TASK: Transcribe the full listing below exactly.

DATA EXTRACT:
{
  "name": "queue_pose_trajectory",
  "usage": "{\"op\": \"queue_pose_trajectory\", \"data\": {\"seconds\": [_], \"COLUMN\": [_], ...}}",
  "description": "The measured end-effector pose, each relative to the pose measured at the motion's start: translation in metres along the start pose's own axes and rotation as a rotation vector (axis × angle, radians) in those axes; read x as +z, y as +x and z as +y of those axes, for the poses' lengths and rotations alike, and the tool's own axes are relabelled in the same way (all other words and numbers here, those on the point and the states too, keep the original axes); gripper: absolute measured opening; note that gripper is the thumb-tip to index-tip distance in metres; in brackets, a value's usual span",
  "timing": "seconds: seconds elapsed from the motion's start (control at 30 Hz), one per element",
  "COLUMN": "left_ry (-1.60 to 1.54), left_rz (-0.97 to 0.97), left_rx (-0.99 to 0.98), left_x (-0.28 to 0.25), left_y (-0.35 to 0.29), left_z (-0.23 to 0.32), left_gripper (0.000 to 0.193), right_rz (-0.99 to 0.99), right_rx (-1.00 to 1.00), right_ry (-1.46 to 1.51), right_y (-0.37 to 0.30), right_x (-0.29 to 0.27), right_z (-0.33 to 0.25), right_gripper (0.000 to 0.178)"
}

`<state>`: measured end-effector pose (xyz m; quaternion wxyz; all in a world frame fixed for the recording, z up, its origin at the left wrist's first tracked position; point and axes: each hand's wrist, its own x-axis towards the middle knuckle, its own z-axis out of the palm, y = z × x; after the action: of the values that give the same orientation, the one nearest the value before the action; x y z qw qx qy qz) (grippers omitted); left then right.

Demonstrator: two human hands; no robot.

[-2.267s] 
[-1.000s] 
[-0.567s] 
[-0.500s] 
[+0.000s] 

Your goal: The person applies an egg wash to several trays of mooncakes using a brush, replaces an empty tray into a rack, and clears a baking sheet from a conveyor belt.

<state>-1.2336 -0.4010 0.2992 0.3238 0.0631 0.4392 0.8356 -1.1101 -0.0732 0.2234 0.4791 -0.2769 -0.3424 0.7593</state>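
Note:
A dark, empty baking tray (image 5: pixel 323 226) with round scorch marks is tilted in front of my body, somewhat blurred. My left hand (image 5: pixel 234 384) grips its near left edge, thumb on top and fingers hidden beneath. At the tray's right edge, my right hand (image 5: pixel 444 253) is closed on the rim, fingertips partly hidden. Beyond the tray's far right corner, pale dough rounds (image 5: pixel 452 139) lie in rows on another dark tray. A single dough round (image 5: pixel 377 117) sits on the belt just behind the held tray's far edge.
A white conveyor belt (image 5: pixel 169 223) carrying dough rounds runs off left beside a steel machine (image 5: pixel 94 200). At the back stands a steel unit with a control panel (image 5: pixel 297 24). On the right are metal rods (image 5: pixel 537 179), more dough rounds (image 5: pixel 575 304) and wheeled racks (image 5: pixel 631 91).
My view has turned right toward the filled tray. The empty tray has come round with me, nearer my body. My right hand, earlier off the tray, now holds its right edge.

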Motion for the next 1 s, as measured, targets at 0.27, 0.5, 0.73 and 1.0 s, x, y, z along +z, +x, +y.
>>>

TASK SOLUTION:
{
  "name": "queue_pose_trajectory",
  "usage": "{\"op\": \"queue_pose_trajectory\", \"data\": {\"seconds\": [_], \"COLUMN\": [_], ...}}",
  "description": "The measured end-effector pose, each relative to the pose measured at the motion's start: translation in metres along the start pose's own axes and rotation as a rotation vector (axis × angle, radians) in those axes; read x as +z, y as +x and z as +y of those axes, for the poses' lengths and rotations alike, and the tool's own axes are relabelled in the same way (all other words and numbers here, those on the point and the states too, keep the original axes); gripper: absolute measured opening; note that gripper is the thumb-tip to index-tip distance in metres; in brackets, a value's usual span",
  "timing": "seconds: seconds elapsed from the motion's start (control at 30 Hz), one per element",
  "COLUMN": "left_ry (-1.60 to 1.54), left_rz (-0.97 to 0.97), left_rx (-0.99 to 0.98), left_x (-0.28 to 0.25), left_y (-0.35 to 0.29), left_z (-0.23 to 0.32), left_gripper (0.000 to 0.193), right_rz (-0.99 to 0.99), right_rx (-1.00 to 1.00), right_ry (-1.46 to 1.51), right_y (-0.37 to 0.30), right_x (-0.29 to 0.27), right_z (-0.33 to 0.25), right_gripper (0.000 to 0.178)"
}

`<state>`: measured end-effector pose (xyz m; quaternion wxyz; all in a world frame fixed for the recording, z up, its origin at the left wrist's first tracked position; point and axes: each hand's wrist, its own x-axis towards the middle knuckle, its own z-axis out of the palm, y = z × x; after the action: of the values that give the same orientation, the one nearest the value before the action; x y z qw qx qy qz) (grippers omitted); left then right.

Demonstrator: two human hands; no robot.

[-2.267s] 
[-1.000s] 
[-0.567s] 
[-0.500s] 
[+0.000s] 

Your goal: The person applies an egg wash to several trays of mooncakes using a brush, replaces an empty tray into a rack, and clears a baking sheet from a conveyor belt.

<state>-1.2336 -0.4010 0.2992 0.3238 0.0631 0.4392 0.8356 -1.1101 -0.0732 0.2234 0.4791 -0.2769 -0.3424 0.7593</state>
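Note:
A dark, empty baking tray (image 5: pixel 323 226) with round scorch marks is tilted in front of my body, somewhat blurred. My left hand (image 5: pixel 234 384) grips its near left edge, thumb on top and fingers hidden beneath. At the tray's right edge, my right hand (image 5: pixel 444 253) is closed on the rim, fingertips partly hidden. Beyond the tray's far right corner, pale dough rounds (image 5: pixel 452 139) lie in rows on another dark tray. A single dough round (image 5: pixel 377 117) sits on the belt just behind the held tray's far edge.
A white conveyor belt (image 5: pixel 169 223) carrying dough rounds runs off left beside a steel machine (image 5: pixel 94 200). At the back stands a steel unit with a control panel (image 5: pixel 297 24). On the right are metal rods (image 5: pixel 537 179), more dough rounds (image 5: pixel 575 304) and wheeled racks (image 5: pixel 631 91).
My view has turned right toward the filled tray. The empty tray has come round with me, nearer my body. My right hand, earlier off the tray, now holds its right edge.
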
Motion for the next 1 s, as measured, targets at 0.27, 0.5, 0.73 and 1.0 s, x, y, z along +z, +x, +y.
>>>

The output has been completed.